EXERCISE DESCRIPTION: Look for the line containing "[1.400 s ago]" and the line containing "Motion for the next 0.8" in the entries below. Copy those two and all lines between them exactly, leaving out pictures.

TASK MATERIAL:
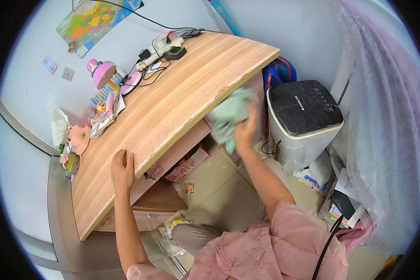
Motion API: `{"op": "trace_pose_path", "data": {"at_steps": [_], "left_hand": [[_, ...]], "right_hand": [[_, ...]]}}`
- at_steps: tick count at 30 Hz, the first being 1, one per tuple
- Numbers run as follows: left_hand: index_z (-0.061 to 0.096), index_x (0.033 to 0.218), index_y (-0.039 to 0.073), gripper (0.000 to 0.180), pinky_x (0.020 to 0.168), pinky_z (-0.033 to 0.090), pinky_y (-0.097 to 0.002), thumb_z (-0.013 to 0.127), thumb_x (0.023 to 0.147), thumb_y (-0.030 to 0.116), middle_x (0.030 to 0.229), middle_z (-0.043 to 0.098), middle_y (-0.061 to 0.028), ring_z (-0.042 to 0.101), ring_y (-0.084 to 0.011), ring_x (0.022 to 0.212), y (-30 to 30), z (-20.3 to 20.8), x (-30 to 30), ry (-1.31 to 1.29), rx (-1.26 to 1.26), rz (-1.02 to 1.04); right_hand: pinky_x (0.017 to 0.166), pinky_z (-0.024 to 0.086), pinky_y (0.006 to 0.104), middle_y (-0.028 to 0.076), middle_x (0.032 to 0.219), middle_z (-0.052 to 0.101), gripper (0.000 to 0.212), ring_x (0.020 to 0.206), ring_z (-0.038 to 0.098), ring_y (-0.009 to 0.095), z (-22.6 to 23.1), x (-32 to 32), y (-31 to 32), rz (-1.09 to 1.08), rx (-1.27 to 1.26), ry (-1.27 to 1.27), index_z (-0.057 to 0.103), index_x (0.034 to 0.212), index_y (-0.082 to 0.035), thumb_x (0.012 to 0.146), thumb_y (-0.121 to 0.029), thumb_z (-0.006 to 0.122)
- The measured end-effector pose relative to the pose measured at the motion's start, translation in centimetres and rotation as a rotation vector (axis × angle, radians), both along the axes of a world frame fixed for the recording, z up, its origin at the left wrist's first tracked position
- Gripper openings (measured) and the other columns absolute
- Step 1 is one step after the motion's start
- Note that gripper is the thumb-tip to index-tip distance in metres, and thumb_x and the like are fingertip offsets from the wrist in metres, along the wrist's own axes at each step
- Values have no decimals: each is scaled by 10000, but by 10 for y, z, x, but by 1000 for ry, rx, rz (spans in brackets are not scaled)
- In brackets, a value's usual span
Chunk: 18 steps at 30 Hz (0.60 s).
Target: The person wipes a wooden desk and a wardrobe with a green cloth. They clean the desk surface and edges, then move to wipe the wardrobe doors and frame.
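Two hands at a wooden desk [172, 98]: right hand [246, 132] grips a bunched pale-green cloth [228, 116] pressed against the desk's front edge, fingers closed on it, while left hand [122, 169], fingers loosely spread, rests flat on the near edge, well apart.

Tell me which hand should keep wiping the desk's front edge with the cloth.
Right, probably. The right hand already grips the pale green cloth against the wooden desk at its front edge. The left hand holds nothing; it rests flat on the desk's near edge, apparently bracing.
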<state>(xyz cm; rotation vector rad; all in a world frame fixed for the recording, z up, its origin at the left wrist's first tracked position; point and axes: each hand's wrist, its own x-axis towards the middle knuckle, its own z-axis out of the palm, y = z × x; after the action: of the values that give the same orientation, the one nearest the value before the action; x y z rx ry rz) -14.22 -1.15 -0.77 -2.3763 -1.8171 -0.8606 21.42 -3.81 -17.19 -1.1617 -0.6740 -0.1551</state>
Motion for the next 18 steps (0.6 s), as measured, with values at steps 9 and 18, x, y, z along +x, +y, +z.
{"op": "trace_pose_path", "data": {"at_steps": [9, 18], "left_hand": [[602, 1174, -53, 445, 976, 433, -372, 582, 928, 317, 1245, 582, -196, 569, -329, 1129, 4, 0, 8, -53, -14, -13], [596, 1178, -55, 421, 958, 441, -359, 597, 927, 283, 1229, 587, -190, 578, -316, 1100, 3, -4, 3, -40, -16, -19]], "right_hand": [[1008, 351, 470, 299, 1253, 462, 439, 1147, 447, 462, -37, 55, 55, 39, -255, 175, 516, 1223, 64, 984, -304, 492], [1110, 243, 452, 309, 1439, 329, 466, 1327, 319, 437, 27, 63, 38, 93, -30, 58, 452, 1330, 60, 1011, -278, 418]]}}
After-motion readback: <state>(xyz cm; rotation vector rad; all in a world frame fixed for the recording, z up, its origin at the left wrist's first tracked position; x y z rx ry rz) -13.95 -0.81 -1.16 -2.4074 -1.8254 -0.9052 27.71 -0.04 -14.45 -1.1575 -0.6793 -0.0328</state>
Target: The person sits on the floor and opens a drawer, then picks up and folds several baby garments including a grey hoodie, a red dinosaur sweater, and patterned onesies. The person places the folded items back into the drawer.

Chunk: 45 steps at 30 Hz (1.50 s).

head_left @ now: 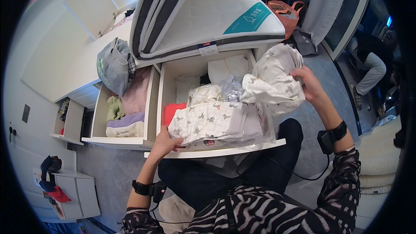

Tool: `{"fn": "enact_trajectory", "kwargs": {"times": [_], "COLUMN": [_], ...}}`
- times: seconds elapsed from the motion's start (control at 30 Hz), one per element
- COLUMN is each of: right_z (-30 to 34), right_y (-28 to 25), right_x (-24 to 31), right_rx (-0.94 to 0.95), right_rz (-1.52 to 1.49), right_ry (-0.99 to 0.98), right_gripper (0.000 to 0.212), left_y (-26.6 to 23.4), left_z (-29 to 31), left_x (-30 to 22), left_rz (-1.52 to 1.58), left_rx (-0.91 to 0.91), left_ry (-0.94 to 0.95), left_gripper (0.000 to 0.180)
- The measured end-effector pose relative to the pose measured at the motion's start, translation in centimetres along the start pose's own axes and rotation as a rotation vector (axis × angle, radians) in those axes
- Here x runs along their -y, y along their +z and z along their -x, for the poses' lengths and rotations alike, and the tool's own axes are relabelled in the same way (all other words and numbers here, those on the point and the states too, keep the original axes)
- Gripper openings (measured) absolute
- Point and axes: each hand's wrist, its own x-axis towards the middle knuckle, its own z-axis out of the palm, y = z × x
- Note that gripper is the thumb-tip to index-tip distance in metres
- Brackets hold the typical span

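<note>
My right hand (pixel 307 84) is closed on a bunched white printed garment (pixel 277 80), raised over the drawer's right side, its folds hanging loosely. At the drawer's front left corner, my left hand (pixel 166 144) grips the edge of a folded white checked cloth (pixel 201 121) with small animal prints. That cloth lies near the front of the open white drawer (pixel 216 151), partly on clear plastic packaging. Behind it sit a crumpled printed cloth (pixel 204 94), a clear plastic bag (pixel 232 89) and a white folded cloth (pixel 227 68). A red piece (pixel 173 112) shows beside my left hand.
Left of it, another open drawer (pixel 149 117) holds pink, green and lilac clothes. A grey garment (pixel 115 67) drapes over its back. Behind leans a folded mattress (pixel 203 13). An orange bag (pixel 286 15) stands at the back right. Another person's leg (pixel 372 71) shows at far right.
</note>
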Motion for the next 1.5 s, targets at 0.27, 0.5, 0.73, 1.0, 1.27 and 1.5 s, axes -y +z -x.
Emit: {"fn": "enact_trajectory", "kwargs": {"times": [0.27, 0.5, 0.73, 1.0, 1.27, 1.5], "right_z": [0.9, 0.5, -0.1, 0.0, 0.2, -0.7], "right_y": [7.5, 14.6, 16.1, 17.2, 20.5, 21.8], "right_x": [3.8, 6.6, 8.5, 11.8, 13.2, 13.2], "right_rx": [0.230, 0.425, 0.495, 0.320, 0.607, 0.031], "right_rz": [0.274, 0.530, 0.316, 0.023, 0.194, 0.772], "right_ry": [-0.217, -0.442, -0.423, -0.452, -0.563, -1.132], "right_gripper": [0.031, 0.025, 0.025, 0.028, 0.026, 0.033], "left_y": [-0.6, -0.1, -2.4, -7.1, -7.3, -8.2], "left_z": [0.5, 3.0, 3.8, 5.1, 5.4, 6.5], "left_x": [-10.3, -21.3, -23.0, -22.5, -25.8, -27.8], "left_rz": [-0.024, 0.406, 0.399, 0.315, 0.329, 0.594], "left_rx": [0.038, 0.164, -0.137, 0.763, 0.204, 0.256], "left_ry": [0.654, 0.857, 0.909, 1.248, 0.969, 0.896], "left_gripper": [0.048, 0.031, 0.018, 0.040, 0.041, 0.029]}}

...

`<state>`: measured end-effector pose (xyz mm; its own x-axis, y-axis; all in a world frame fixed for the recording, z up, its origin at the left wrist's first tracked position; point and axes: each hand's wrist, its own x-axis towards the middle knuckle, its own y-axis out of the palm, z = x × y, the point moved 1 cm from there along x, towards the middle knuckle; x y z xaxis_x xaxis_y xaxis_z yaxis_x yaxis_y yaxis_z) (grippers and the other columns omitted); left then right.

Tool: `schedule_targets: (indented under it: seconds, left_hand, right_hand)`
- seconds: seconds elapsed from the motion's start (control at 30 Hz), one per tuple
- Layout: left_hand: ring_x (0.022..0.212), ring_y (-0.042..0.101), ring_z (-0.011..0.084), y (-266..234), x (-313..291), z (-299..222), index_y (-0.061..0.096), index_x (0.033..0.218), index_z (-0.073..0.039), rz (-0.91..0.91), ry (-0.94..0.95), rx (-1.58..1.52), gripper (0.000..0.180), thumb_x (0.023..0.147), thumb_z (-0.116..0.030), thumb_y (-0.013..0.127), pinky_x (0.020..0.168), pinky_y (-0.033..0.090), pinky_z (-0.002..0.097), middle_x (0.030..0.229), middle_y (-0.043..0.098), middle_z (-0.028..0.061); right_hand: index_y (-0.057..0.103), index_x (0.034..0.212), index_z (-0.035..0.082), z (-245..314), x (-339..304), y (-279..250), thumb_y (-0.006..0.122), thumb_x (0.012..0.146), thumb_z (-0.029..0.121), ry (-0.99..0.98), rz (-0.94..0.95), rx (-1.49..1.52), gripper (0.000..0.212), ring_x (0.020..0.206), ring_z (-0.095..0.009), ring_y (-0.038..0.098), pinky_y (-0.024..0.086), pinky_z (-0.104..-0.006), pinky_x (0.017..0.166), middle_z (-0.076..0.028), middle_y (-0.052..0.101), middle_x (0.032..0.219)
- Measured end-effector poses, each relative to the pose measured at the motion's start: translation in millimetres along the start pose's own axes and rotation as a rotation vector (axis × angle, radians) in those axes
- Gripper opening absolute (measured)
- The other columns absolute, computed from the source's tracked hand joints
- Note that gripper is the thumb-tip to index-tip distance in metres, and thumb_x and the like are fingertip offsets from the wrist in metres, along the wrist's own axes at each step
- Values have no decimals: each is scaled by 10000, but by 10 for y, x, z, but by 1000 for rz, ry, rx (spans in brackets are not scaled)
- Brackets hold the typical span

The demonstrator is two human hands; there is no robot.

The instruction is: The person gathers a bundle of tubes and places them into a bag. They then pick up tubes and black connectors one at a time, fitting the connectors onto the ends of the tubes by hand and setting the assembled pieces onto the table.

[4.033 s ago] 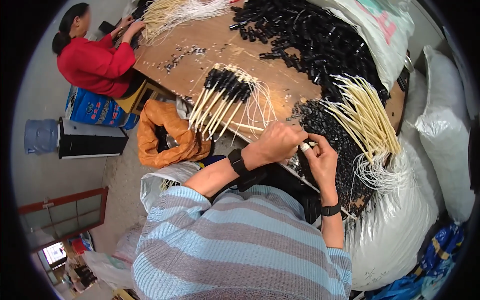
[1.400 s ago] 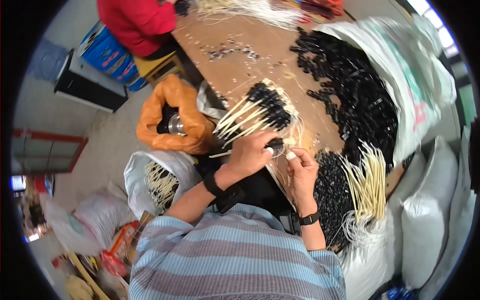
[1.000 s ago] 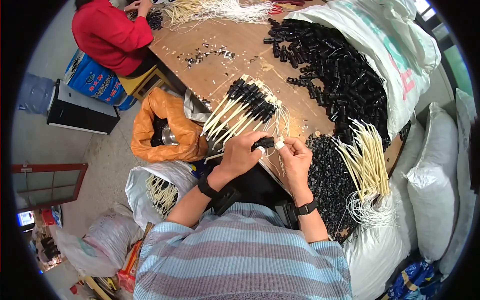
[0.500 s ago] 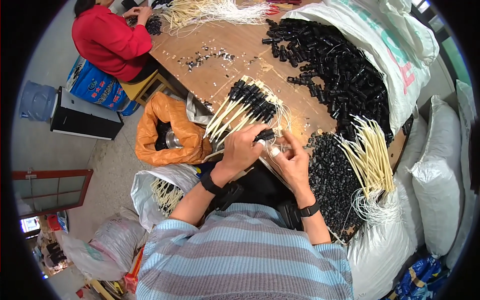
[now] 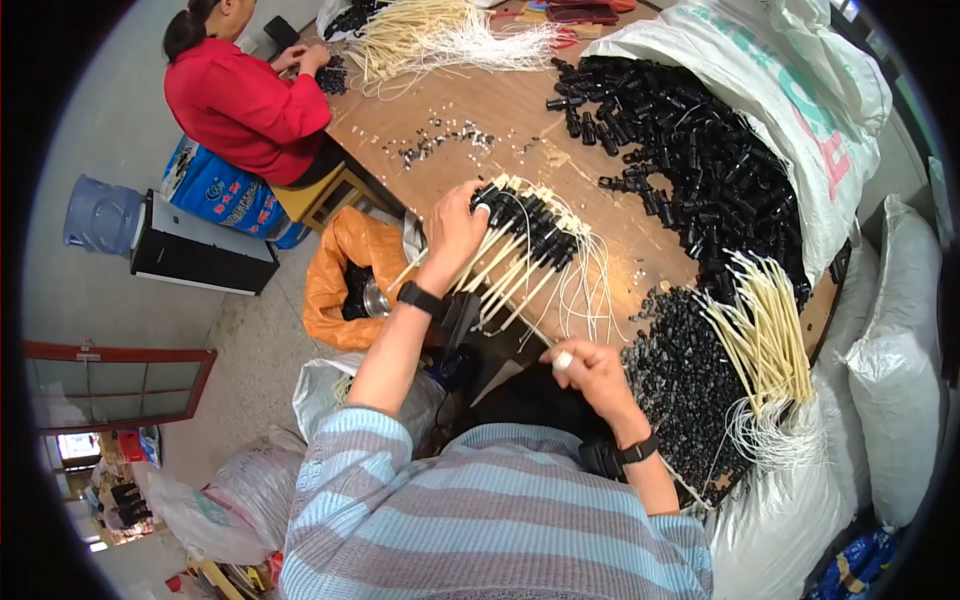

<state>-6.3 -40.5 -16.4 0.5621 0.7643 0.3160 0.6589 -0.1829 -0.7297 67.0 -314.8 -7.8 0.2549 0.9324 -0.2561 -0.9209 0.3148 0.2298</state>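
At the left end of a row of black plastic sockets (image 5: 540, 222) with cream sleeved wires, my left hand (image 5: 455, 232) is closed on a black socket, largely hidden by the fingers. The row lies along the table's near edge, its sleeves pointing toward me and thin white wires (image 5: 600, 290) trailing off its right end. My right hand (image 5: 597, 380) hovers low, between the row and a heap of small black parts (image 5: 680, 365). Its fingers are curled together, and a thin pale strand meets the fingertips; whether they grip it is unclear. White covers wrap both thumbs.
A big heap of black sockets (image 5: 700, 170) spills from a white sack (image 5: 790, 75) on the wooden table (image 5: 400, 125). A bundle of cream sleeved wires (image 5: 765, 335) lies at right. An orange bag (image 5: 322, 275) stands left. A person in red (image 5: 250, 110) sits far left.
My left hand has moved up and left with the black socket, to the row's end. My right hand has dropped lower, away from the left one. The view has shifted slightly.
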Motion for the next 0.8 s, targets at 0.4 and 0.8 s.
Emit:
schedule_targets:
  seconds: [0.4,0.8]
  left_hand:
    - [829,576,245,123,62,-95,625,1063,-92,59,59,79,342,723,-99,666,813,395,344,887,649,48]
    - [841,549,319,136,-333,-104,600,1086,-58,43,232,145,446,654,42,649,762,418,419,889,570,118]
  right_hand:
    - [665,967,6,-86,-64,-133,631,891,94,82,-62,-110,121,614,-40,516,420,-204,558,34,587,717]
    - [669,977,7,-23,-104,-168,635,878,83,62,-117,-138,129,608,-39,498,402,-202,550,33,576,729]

SOLUTION TO THIS EXERCISE:
[1.400 s ago] 
[1.000 s ago] 
[0.500 s ago] 
[now] 

<state>-6.3 -40.5 -16.4 0.5621 0.7643 0.3160 0.6589 -0.1829 -0.7297 67.0 -314.8 -7.8 0.2549 0.9324 -0.2561 -0.9209 0.3148 0.2298</state>
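At the left end of a row of black plastic sockets (image 5: 540, 222) with cream sleeved wires, my left hand (image 5: 455, 232) is closed on a black socket, largely hidden by the fingers. The row lies along the table's near edge, its sleeves pointing toward me and thin white wires (image 5: 600, 290) trailing off its right end. My right hand (image 5: 597, 380) hovers low, between the row and a heap of small black parts (image 5: 680, 365). Its fingers are curled together, and a thin pale strand meets the fingertips; whether they grip it is unclear. White covers wrap both thumbs.
A big heap of black sockets (image 5: 700, 170) spills from a white sack (image 5: 790, 75) on the wooden table (image 5: 400, 125). A bundle of cream sleeved wires (image 5: 765, 335) lies at right. An orange bag (image 5: 322, 275) stands left. A person in red (image 5: 250, 110) sits far left.
My left hand has moved up and left with the black socket, to the row's end. My right hand has dropped lower, away from the left one. The view has shifted slightly.
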Motion for the next 0.8 s, targets at 0.4 and 0.8 s.

With that, the answer is finished.